Not exactly, C* nodes still have token ranges and c* still assigns a primary replica to the "responsible" node. But all nodes will also have a replica with RF = N (where N is number of nodes). So in essence the implication is the same as what you described.
Are there tremendous downfalls to this type of Cassandra deployment?
Are there other downfalls to this strategy that I don't know about?
Not that I can think of, I guess you might be more susceptible than average to inconsistent data so use C*'s anti-entropy mechanisms to counter this (repair, read repair, hinted handoff).
Consistency level quorum or all would start to get expensive but I see you don't intend to use them.
Is replication factor == cluster size a common (or even a reasonable)

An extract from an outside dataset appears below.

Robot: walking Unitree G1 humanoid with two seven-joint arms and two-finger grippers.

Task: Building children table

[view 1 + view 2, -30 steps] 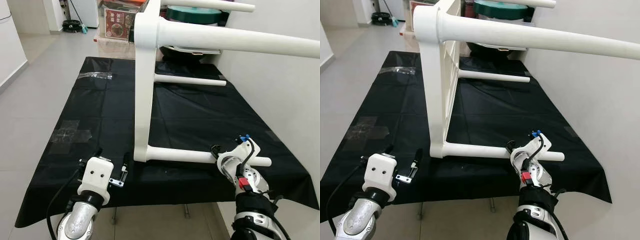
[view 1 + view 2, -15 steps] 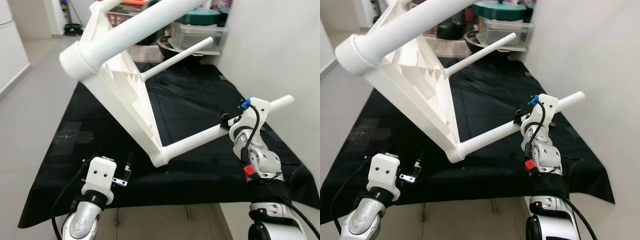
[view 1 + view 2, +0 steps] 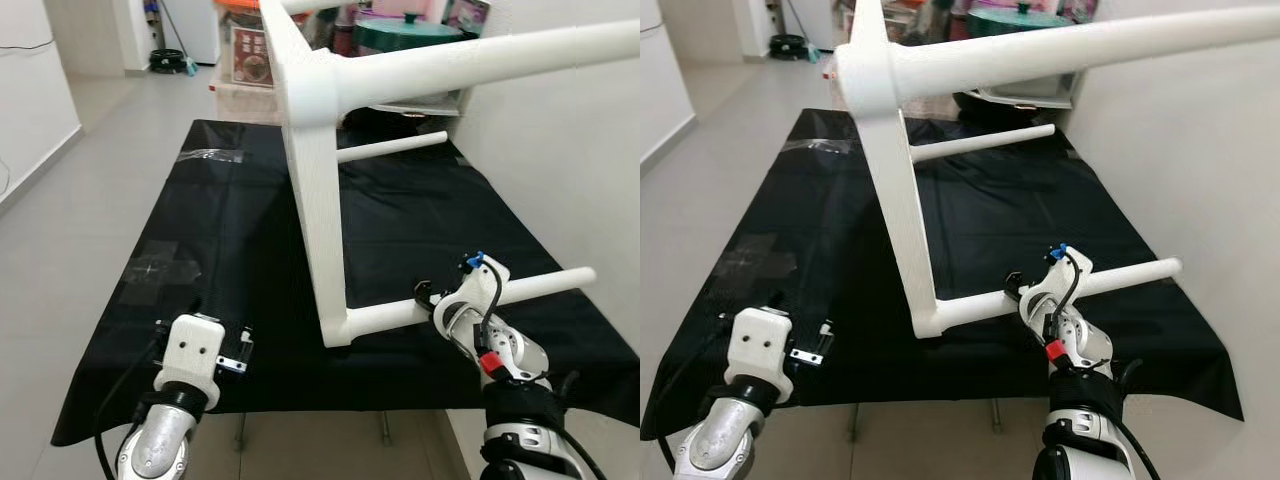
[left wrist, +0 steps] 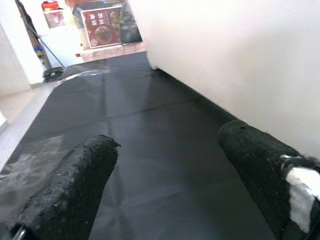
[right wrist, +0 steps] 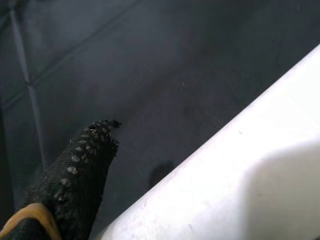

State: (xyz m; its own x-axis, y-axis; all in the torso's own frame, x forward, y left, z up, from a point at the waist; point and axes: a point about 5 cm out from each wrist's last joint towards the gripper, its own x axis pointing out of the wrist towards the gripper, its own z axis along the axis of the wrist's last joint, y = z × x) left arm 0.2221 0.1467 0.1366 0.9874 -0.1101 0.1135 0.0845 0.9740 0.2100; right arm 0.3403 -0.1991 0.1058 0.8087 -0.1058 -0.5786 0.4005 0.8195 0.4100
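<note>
A white children's table point(image 3: 318, 190) stands on its side on a black cloth point(image 3: 220, 220), its top upright on edge and its legs pointing right. My right gripper point(image 3: 437, 301) is shut on the lower near leg point(image 3: 530, 289), close to where that leg meets the top. In the right wrist view one black finger point(image 5: 75, 175) lies beside the white leg point(image 5: 240, 175). My left gripper point(image 3: 220, 335) hovers open over the cloth's front left, left of the tabletop's lower corner. Its two fingers point(image 4: 75, 185) hold nothing, with the white tabletop point(image 4: 240, 55) beside them.
Storage boxes point(image 3: 250, 60) and a green-lidded pot point(image 3: 400, 30) stand behind the cloth. A white wall point(image 3: 560, 140) runs close along the right side. Clear tape patches point(image 3: 155, 270) lie on the cloth's left part. Open grey floor point(image 3: 70, 210) lies to the left.
Half a second ago my right gripper held the leg raised and the table tilted back to the left. Now the leg is lowered and the tabletop stands upright again. The left gripper stayed put.
</note>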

deployment strategy aside from the obvious case of a cluster of one?
It's not common, I guess you are looking for super high availability and all your data fits on one box. I don't think I've ever seen a c* deployment with RF > 5. Far and wide RF = 3.
If I were to use a write consistency of "one" does Cassandra always
write the data to the node contacted by the client?
This depends on your load balancing policies at the driver. Often we select token aware policies (assuming you're using one of the Datastax drivers), in which case requests are routed to the primary replica automatically. You could use round robin in your case and have the same effect.
The primary downfall will be increased write costs at the coordinator level as you add nodes. The maximum number of replicas written to I've seen is around 8 (5 for other data centers and 3 for local replicas).
In practice this will mean a reduced stability while performing large or batched writes (greater than 1mb) or a lower per node write TPS.
The primary advantage is you can do a lot of things that'd normally be awful and impossible to do. Want to use secondary indexes? probably will work reasonably well (assuming cardinality and partition size doesn't become your bottleneck there). Want to add a custom UDF that does GroupBy or use very large IN queries it'll probably work.
It is as #Phact mentions not a common usage pattern and I primarily saw it used with DSE Search on low write throughput use cases that had requirements for 'single node' features from Solr, but for those same use cases with pure Cassandra you'd get some benefits on the read side and be able to do expensive queries that are normally impossible in a more distributed cluster.